Pandangan-pandangan ini menunjukkan bahwa Al-Ghamidi berpikir dalam kerangka Zhahiri, yakni mazhab yang menolak qiyas dan takwil kecuali jika ada dalil eksplisit. Dalam konteks Vision 2030, pendekatan ini memberi landasan keagamaan yang kuat bagi reformasi sosial yang sedang berlangsung.
-–
Ibnu ‘Arabi: Zhahiri yang Tersamar
Satu kesalahpahaman besar dalam sejarah pemikiran Islam adalah anggapan bahwa Ibnu ‘Arabi adalah tokoh batini yang menjauh dari makna literal. Padahal, secara metodologis, Ibnu ‘Arabi justru sangat dekat dengan mazhab Zhahiri. Ia menolak takwil yang tidak didukung nash, dan dalam banyak karyanya, ia menegaskan bahwa makna zhahir adalah pintu utama menuju batin.
Berbeda dengan Ibnu Taimiyah yang berani menyatakan bahwa alam semesta adalah “hakikat” (الحقيقة في الأعيان لا في الأذهان), Ibnu ‘Arabi justru konsisten menyebut alam sebagai “ayat”—sebagaimana disebut berulang kali dalam Al-Qur’an. Ia tidak menganggap fenomena sebagai substansi, melainkan sebagai simbol yang menunjuk kepada realitas ilahi. Dalam kerangka ini, Ibnu ‘Arabi lebih teguh pada nash daripada Ibnu Taimiyah, yang justru tergelincir ke dalam takwil spekulatif terhadap ayat-ayat yang sudah sangat jelas.
-–
Sains Mutakhir: Penguatan terhadap Mazhab Zhahiri
Pandangan Zhahiri bahwa alam bukanlah hakikat, melainkan ayat, justru mendapatkan penguatan dari sains mutakhir. Erwin Schrödinger menyatakan bahwa kesadaran adalah tunggal, dan bahwa identitas fisik adalah ilusi. John Archibald Wheeler, dengan gagasan “It from Bit,” menegaskan bahwa realitas fisik berasal dari informasi, bukan dari materi. Dalam fisika kuantum, partikel tidak memiliki eksistensi tetap sebelum diamati—sejalan dengan pandangan bahwa alam semesta adalah medan simbol, bukan substansi mandiri.
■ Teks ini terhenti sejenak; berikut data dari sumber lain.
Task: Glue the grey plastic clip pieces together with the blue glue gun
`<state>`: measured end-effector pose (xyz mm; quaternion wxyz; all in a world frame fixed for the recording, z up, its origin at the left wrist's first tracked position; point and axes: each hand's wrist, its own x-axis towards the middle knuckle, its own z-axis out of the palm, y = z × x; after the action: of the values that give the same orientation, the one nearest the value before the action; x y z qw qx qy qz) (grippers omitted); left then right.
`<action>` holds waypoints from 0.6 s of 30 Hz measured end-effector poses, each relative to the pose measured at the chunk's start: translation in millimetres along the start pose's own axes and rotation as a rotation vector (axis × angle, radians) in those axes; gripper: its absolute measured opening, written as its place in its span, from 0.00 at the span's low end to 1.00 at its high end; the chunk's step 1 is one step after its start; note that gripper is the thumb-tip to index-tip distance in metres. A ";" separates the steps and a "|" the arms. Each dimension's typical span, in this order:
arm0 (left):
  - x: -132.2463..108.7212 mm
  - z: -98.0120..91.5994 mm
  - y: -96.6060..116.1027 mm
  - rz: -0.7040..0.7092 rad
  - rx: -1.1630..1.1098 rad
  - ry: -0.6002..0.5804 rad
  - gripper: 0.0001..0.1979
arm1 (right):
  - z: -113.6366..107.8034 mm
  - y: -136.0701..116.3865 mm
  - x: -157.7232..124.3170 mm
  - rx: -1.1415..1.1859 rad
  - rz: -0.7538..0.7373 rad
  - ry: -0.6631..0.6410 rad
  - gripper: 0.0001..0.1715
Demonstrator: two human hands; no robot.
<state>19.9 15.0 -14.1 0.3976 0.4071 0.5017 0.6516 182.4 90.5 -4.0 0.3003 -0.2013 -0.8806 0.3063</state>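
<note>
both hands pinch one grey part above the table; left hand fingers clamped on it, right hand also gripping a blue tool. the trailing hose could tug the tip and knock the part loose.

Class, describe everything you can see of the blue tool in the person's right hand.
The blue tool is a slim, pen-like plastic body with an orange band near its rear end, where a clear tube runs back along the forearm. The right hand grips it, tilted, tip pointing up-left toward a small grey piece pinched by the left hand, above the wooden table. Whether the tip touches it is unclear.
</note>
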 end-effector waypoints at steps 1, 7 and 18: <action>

Semua ini menunjukkan bahwa pendekatan Zhahiri bukanlah arkais, melainkan epistemik dan futuristik. Ia menjaga batas antara nash dan spekulasi, antara ayat dan asumsi, antara wahyu dan konstruksi sosial.
Vision 2030 bukan hanya proyek ekonomi, tetapi juga reformasi epistemik. Di baliknya berdiri figur seperti Syaikh Ahmad Qasim Al-Ghamidi, yang membawa mazhab Zhahiri keluar dari bayang-bayang sejarah dan menempatkannya di pusat transformasi sosial Arab Saudi. Dalam cahaya literalitas nash, ia menolak takwil yang offside, dan mengembalikan agama kepada makna yang terang—sebagaimana dijaga oleh Ibnu Hazm, dan diamalkan oleh Ibnu ‘Arabi.
Pergeseran dari Hanbali ke Zhahiri bukan sekadar perubahan mazhab, tetapi perubahan cara berpikir tentang wahyu, realitas, dan masa depan Islam.